YOUR TASK: Find the line containing "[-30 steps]" in the records below. Copy exactly that line and each one after it, ending at the line containing "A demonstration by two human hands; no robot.", and nothing more.

DATA:
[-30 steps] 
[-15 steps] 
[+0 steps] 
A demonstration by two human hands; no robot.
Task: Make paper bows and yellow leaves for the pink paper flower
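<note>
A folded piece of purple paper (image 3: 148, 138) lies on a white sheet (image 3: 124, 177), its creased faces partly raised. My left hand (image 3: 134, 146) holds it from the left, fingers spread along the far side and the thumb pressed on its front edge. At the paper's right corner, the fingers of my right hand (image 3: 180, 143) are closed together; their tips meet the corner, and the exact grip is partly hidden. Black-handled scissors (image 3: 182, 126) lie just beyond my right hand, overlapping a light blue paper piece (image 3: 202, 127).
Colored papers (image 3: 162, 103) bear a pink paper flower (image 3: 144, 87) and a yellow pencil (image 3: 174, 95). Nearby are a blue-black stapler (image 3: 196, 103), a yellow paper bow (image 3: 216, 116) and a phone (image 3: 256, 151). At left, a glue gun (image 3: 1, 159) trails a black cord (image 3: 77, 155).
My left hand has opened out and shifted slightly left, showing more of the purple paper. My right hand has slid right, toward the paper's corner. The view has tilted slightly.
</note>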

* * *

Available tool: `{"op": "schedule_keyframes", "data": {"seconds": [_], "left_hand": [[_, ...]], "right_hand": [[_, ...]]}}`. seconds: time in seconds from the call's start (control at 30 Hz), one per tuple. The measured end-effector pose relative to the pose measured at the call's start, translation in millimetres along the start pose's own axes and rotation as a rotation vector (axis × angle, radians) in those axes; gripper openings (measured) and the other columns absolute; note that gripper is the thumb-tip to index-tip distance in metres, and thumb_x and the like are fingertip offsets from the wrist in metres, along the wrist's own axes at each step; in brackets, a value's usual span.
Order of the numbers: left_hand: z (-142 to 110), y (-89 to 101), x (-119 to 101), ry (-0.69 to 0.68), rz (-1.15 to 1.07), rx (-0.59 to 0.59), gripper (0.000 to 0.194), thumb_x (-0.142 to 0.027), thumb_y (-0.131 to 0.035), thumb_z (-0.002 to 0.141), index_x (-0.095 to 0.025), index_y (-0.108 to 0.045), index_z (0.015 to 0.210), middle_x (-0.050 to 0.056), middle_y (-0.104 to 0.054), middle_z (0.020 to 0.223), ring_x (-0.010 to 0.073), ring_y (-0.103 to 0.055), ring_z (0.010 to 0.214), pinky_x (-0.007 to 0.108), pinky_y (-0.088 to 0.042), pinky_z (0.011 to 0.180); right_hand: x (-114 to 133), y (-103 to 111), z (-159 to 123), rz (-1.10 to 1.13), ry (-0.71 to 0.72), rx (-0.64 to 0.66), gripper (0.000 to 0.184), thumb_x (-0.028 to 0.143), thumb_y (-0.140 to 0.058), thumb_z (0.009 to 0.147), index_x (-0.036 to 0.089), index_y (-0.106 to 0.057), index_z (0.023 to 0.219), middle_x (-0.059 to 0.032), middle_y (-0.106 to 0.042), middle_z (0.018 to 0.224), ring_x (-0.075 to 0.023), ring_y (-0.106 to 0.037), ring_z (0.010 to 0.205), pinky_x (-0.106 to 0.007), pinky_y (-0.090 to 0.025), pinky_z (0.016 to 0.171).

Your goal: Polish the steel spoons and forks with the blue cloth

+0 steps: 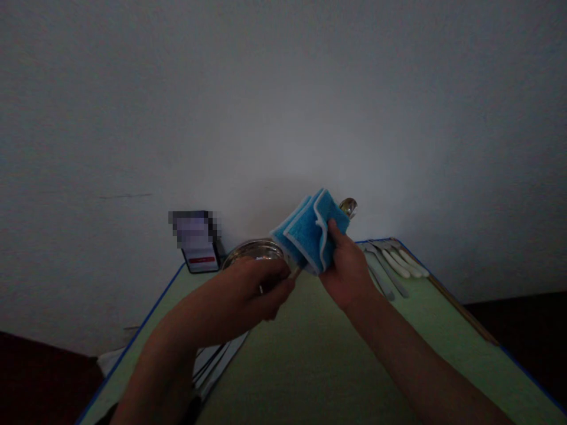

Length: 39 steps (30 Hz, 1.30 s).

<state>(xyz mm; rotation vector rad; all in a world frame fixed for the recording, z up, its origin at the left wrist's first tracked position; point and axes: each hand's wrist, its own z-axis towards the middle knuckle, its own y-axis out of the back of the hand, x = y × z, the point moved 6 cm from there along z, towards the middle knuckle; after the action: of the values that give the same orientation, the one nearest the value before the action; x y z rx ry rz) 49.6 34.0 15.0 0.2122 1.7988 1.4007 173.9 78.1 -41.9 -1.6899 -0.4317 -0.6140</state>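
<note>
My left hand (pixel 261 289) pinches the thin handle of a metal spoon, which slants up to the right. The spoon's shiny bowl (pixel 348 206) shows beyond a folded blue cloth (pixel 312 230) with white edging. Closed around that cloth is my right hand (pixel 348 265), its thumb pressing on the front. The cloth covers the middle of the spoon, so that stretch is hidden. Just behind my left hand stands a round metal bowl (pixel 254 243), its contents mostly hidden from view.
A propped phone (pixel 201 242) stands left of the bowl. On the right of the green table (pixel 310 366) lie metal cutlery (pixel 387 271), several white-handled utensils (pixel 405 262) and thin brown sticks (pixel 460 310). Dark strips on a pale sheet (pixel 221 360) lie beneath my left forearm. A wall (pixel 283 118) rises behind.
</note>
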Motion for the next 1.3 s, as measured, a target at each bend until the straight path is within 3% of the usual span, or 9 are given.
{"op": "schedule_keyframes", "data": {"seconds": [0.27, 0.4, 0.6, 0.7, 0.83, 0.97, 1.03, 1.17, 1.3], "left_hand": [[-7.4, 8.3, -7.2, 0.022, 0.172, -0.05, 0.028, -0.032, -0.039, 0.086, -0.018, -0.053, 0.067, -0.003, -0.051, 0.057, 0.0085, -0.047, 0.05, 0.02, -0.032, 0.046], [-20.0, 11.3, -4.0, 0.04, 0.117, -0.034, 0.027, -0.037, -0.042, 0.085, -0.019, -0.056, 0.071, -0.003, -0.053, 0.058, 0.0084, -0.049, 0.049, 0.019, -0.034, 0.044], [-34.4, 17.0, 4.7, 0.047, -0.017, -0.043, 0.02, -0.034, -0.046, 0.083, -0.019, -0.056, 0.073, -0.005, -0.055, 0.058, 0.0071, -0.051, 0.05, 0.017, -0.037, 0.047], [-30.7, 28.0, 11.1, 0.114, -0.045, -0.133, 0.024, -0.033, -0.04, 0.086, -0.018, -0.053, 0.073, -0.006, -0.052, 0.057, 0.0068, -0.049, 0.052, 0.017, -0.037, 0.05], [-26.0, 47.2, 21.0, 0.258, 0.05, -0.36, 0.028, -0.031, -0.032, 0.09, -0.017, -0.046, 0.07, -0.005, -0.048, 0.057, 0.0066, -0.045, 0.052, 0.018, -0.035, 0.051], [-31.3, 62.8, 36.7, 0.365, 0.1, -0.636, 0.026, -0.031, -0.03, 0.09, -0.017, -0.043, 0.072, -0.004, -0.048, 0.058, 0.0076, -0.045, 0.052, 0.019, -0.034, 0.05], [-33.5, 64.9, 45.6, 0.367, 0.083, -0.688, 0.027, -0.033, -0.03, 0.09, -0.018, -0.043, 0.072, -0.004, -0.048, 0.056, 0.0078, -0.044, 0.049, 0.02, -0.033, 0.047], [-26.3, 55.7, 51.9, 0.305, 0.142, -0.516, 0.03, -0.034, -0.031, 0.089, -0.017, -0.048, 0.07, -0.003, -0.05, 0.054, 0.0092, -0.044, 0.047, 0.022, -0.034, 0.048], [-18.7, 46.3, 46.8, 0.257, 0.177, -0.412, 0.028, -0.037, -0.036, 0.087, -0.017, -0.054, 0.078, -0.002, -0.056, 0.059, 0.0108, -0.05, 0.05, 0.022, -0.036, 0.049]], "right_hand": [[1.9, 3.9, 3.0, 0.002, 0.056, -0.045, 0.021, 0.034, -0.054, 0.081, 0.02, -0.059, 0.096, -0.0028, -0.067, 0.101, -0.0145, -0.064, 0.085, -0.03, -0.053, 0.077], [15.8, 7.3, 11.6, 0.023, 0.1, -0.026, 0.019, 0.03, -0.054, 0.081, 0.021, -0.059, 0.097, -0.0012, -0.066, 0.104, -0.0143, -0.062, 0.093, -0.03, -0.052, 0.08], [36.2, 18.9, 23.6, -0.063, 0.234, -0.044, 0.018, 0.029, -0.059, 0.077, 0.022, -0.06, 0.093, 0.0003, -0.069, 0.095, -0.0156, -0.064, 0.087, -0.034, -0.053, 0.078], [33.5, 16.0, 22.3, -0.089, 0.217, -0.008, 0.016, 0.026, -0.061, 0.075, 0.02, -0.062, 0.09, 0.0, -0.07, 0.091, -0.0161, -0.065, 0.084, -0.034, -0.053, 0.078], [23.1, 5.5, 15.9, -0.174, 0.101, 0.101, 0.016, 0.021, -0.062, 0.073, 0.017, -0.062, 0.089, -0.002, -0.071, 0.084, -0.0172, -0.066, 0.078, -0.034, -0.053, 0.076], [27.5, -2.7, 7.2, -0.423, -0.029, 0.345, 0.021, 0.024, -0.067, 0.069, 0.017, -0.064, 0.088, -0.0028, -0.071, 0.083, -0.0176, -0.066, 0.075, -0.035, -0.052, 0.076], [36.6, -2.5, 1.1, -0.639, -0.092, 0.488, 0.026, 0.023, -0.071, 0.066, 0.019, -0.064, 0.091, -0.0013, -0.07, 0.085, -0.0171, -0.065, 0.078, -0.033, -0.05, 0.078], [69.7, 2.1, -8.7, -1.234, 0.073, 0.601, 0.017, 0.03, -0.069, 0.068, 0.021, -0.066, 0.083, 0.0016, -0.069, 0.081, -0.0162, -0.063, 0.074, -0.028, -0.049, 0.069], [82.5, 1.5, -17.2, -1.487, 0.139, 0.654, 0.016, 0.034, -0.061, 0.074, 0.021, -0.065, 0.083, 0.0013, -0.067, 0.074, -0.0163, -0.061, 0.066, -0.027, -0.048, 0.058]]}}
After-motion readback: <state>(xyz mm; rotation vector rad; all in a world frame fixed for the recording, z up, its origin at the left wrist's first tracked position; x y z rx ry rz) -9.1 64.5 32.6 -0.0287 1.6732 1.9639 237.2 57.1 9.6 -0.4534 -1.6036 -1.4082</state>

RESULT FOR THIS TASK:
[-30 steps] 
[-15 steps] 
[+0 steps] 
A demonstration by two human hands; no robot.

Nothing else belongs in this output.